# Exercise goal
Each line in the listing below needs to be transcribed exactly.

# Raw data
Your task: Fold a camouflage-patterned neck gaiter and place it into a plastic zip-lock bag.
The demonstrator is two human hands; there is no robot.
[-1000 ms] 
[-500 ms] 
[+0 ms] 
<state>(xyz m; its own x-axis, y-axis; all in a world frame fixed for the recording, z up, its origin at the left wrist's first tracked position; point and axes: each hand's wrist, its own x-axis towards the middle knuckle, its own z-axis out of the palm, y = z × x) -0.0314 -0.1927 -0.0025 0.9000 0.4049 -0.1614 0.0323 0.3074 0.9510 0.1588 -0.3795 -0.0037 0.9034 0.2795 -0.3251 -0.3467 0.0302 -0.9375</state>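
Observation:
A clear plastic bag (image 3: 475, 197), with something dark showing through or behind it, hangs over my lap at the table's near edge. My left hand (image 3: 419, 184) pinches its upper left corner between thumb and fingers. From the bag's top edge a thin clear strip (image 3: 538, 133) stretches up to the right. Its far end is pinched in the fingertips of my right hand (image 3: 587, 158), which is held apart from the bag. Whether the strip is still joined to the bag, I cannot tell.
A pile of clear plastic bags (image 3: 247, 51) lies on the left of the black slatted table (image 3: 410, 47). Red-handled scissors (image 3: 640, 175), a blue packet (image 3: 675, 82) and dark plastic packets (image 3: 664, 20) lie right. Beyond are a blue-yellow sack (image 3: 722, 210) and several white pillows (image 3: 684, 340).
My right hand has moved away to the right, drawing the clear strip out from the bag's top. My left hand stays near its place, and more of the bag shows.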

# Output
Your task: Fold a camouflage-patterned neck gaiter and place it into a plastic zip-lock bag.
The demonstrator is two human hands; there is no robot.
[-1000 ms] 
[-500 ms] 
[+0 ms] 
<state>(xyz m; its own x-axis, y-axis; all in a world frame fixed for the recording, z up, its origin at the left wrist's first tracked position; point and axes: each hand's wrist, its own x-axis towards the middle knuckle, its own z-axis out of the palm, y = z × x) -0.0314 -0.1927 -0.0025 0.9000 0.4049 -0.1614 0.0323 0.3074 0.9510 0.1588 -0.3795 -0.0037 0.9034 0.2795 -0.3251 -0.3467 0.0302 -0.9375</state>
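Observation:
A clear plastic bag (image 3: 475, 197), with something dark showing through or behind it, hangs over my lap at the table's near edge. My left hand (image 3: 419, 184) pinches its upper left corner between thumb and fingers. From the bag's top edge a thin clear strip (image 3: 538, 133) stretches up to the right. Its far end is pinched in the fingertips of my right hand (image 3: 587, 158), which is held apart from the bag. Whether the strip is still joined to the bag, I cannot tell.
A pile of clear plastic bags (image 3: 247, 51) lies on the left of the black slatted table (image 3: 410, 47). Red-handled scissors (image 3: 640, 175), a blue packet (image 3: 675, 82) and dark plastic packets (image 3: 664, 20) lie right. Beyond are a blue-yellow sack (image 3: 722, 210) and several white pillows (image 3: 684, 340).
My right hand has moved away to the right, drawing the clear strip out from the bag's top. My left hand stays near its place, and more of the bag shows.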

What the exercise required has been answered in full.